Note you'll need Xine if you do not costumized this script.  When done, hit CTRL-BKSPC and visual will be restored on you LCD.

I've tried lot of LRMI calls, but for now I'm still unable to find a patch that allow clone display on both LCD and TV.  At least I know this is possible since this was case in M$t Windows. Other issue, ACPI do not provide routine to activate of deactivate TV (DSTD returns doing nothing . . .).  For now I've patch ibm_acpi to show up tv display status.

If anyone have some technical information that he is allowed to share, this would be appreciate.

----------

## icantux

Hello all,

Is there a nice acpi event script to control some of the function keys (Fn-F3, Fn-F4, Fn-F5 wifi control, and lid)? I've been looking all over and can't find any consistency. 
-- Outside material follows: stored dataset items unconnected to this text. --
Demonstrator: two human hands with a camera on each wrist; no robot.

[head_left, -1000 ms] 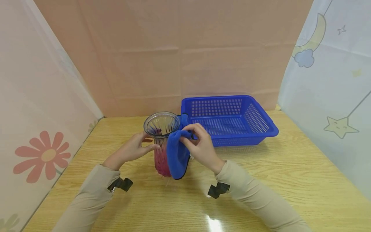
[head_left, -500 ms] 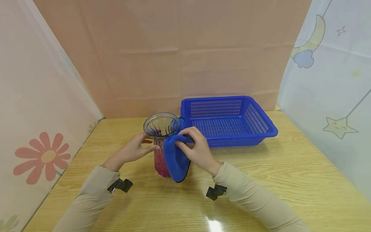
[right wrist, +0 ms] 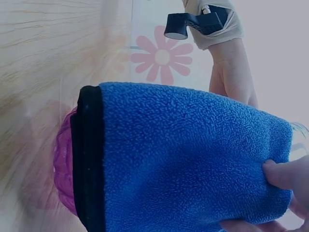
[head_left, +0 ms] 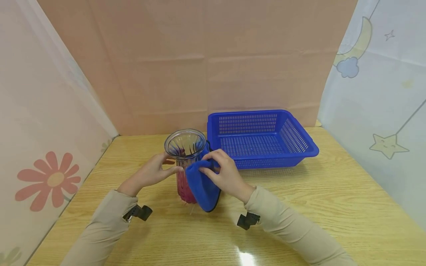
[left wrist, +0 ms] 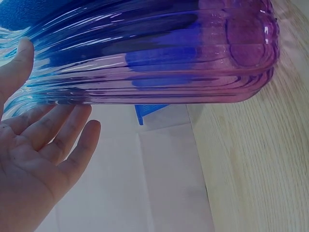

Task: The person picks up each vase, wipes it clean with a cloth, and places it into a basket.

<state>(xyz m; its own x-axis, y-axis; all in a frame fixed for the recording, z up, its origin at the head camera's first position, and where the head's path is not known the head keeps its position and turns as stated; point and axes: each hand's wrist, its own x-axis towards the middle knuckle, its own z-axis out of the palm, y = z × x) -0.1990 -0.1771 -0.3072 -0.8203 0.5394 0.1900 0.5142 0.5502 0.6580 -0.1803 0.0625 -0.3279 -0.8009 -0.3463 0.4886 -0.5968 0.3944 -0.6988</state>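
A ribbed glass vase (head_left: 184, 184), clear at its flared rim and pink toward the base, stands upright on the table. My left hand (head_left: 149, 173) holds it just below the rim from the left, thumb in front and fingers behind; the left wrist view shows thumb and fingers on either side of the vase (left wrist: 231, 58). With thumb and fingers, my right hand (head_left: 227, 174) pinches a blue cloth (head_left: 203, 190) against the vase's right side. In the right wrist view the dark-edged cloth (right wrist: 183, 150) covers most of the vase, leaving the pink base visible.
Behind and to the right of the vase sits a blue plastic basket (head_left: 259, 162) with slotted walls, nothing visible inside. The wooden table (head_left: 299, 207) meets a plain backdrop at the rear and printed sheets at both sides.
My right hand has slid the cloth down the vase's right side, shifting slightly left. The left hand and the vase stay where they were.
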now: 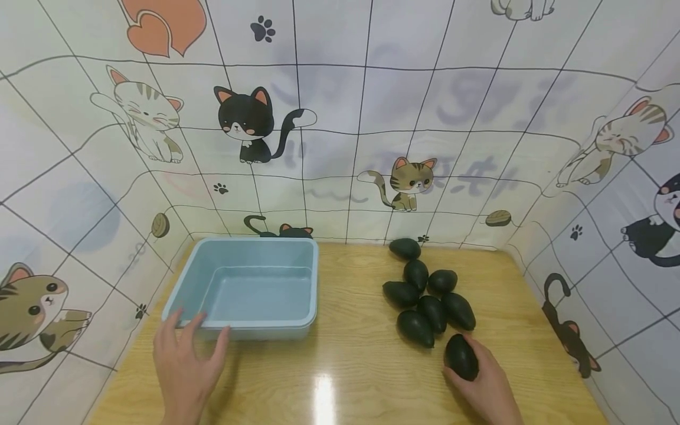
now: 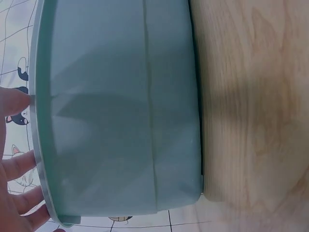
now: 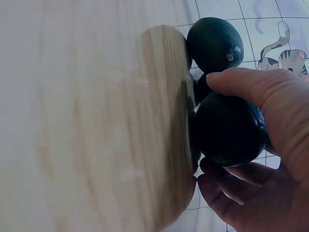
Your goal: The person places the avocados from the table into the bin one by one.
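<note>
As it's gripped, 1 avocado [image 1: 460, 357] (dark) runs front-to-back.

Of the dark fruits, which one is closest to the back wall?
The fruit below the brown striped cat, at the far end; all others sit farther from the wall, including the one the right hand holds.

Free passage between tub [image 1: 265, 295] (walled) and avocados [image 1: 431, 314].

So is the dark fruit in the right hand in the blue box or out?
Out: the right hand grips the dark fruit beside the other dark fruits, while the blue box sits apart, by the left hand.
</note>
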Motion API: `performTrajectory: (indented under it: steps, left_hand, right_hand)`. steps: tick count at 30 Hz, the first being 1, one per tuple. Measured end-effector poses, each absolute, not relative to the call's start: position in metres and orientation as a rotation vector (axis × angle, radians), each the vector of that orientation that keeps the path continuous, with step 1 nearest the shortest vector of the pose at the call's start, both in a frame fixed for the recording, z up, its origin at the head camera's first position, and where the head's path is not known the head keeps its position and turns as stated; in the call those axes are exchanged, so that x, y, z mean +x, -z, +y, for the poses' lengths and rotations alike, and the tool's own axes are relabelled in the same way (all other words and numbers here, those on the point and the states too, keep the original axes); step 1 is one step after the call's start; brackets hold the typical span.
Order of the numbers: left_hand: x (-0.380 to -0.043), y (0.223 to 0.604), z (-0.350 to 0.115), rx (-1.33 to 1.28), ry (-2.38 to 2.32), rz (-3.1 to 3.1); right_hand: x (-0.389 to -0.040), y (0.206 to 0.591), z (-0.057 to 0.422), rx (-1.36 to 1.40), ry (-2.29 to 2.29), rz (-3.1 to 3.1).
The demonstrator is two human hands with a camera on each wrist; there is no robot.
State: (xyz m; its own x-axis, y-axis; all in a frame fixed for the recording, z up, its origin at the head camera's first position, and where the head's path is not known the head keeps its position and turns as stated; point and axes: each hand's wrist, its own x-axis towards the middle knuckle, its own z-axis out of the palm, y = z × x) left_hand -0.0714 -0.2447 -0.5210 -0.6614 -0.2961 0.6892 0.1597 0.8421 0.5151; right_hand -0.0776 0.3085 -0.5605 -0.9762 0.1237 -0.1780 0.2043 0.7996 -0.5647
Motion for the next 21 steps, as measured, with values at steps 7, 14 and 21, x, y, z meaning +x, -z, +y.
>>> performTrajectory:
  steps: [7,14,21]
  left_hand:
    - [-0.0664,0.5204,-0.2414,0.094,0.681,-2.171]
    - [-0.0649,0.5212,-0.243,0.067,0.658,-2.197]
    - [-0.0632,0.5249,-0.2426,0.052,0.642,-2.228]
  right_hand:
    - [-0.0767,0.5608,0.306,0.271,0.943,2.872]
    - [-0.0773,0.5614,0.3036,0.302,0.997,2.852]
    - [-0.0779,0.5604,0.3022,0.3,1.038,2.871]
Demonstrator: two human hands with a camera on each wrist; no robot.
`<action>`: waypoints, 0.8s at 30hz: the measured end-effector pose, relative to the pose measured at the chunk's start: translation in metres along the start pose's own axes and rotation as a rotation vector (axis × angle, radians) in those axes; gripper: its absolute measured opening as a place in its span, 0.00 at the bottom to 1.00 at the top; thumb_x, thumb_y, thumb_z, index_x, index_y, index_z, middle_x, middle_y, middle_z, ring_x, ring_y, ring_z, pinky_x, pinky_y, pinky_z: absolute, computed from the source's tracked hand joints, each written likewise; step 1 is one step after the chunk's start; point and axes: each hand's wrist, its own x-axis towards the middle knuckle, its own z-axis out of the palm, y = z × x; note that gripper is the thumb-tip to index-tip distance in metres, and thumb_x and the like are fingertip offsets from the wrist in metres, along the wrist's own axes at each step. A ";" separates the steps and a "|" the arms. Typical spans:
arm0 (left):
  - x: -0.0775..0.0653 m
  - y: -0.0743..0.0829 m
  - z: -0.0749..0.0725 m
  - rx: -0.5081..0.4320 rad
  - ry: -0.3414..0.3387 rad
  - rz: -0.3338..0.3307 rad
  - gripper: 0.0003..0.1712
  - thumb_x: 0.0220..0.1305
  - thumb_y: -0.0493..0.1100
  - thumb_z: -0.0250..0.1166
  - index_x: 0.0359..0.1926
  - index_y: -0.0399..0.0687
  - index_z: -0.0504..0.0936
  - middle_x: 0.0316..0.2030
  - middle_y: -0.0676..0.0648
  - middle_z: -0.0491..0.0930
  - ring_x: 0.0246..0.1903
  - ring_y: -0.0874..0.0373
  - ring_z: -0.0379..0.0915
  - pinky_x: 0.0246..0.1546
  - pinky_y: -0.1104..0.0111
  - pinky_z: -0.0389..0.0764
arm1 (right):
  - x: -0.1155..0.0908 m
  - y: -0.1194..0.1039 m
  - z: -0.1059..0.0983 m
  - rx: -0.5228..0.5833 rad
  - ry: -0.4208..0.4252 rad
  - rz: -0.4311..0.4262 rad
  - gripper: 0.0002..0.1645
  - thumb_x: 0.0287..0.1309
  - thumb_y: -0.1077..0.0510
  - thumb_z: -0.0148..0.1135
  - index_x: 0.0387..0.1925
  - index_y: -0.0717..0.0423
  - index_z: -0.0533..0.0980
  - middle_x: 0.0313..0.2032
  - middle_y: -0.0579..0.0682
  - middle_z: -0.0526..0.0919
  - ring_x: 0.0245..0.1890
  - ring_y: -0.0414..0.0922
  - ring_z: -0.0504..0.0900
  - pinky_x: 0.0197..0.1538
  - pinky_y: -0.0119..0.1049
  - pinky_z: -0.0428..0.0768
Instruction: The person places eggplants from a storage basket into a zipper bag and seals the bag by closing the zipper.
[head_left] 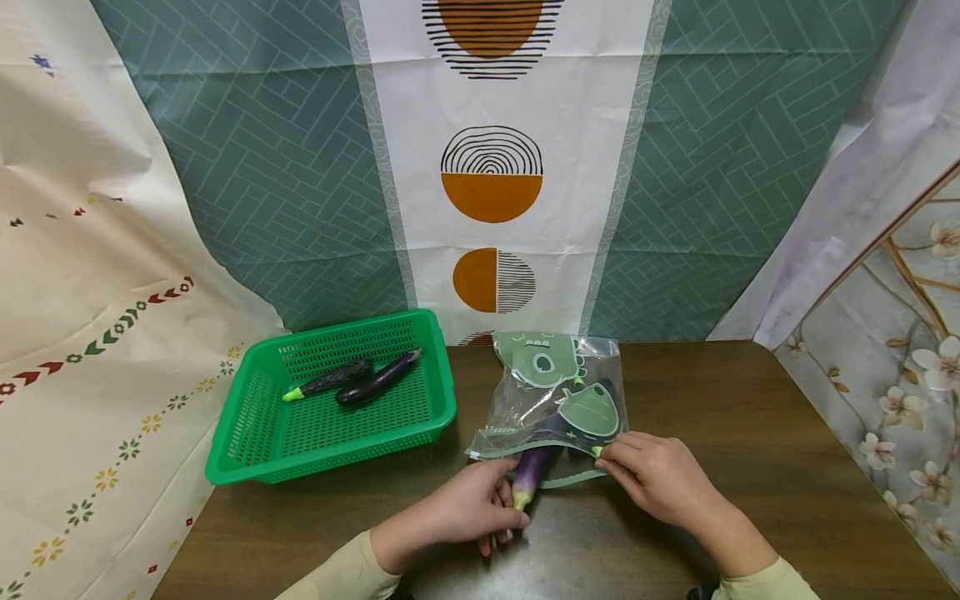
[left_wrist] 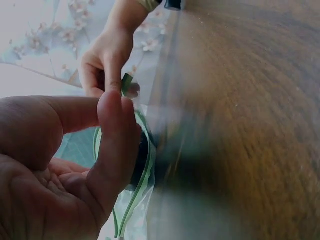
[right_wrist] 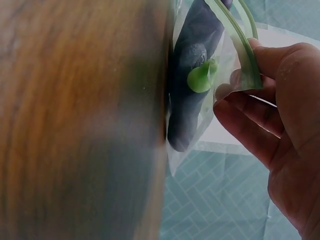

I was thinking of just using the event scripts (/etc/acpi) from Ubuntu (I love how the Fn buttons  "just work" in Ubuntu!!) until I realized that the scripts point to all sorts of directories and "extras"  that aren't on my machine and I'm not sure where to look for substitute modules (right word? ) ... 

... for example:

the ubuntu script for blanking the screen (blankscreen.sh) is simple enough (I think - I have no idea how to write this stuff, except to explain to others how to make something work), but it's useless on my gentoo lappy.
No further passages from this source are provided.